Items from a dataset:
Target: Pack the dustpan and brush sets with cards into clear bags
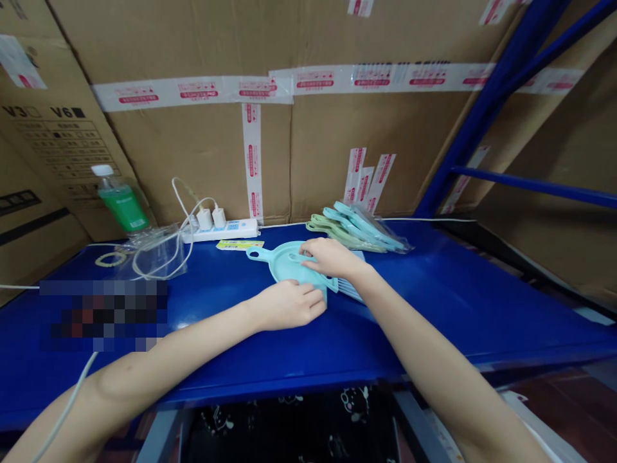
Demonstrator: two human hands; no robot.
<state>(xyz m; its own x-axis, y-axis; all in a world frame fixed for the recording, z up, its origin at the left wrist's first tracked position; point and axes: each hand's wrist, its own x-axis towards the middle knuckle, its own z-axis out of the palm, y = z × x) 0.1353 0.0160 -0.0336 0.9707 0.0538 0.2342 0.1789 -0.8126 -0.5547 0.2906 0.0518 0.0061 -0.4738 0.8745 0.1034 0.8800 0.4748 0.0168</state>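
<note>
A light-blue mini dustpan (279, 262) lies on the blue table, its looped handle pointing left. My left hand (292, 305) is closed on its near edge, with the fingertips partly hidden. Over the pan, my right hand (330, 256) pinches the handle of a matching small brush (351, 289). The brush's pale bristles stick out to the right, beneath my right wrist. Behind my right hand lie several green and blue dustpan-and-brush sets (359, 228) in clear plastic bags.
A white power strip (236, 228) with plugged-in chargers and loose cables stands at the back. To its left are a green bottle (126, 204) and a crumpled clear bag (166, 254). A blurred-out object (106, 315) lies front left. Cardboard (193, 141) walls the back; a blue metal frame (475, 128) rises at right.
</note>
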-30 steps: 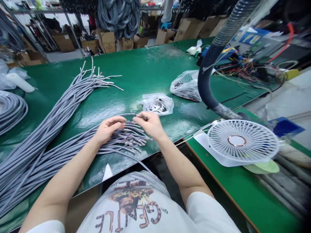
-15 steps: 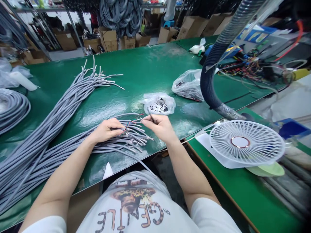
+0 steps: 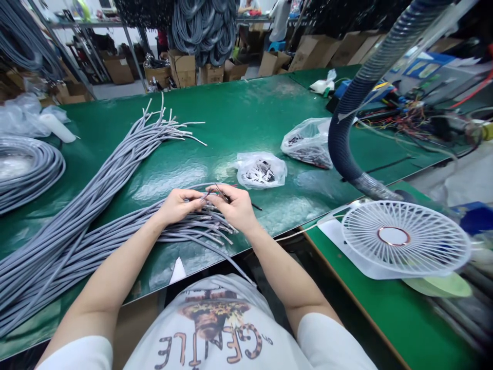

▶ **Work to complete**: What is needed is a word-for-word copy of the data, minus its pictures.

▶ **Result of the task**:
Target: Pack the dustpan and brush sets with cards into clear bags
Demonstrator: two human hands; no robot.
<state>(xyz m; its own x-axis, y-axis; all in a world frame fixed for the recording, z up, its origin at the left wrist's first tracked position; point and axes: each hand's wrist, its own x-axis towards the middle knuckle, its own z-axis out of the palm, y = z × x) 0.1353 0.0160 -0.0336 0.9707 0.0538 0.2342 0.1789 -0.8126 -0.5547 0.2906 0.0518 0.0061 -0.4738 0.8745 0.1034 0.8800 0.4748 0.0168</state>
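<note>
A light-blue mini dustpan (279, 262) lies on the blue table, its looped handle pointing left. My left hand (292, 305) is closed on its near edge, with the fingertips partly hidden. Over the pan, my right hand (330, 256) pinches the handle of a matching small brush (351, 289). The brush's pale bristles stick out to the right, beneath my right wrist. Behind my right hand lie several green and blue dustpan-and-brush sets (359, 228) in clear plastic bags.
A white power strip (236, 228) with plugged-in chargers and loose cables stands at the back. To its left are a green bottle (126, 204) and a crumpled clear bag (166, 254). A blurred-out object (106, 315) lies front left. Cardboard (193, 141) walls the back; a blue metal frame (475, 128) rises at right.
</note>
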-30 steps: 
-15 steps: 
+0 steps: 

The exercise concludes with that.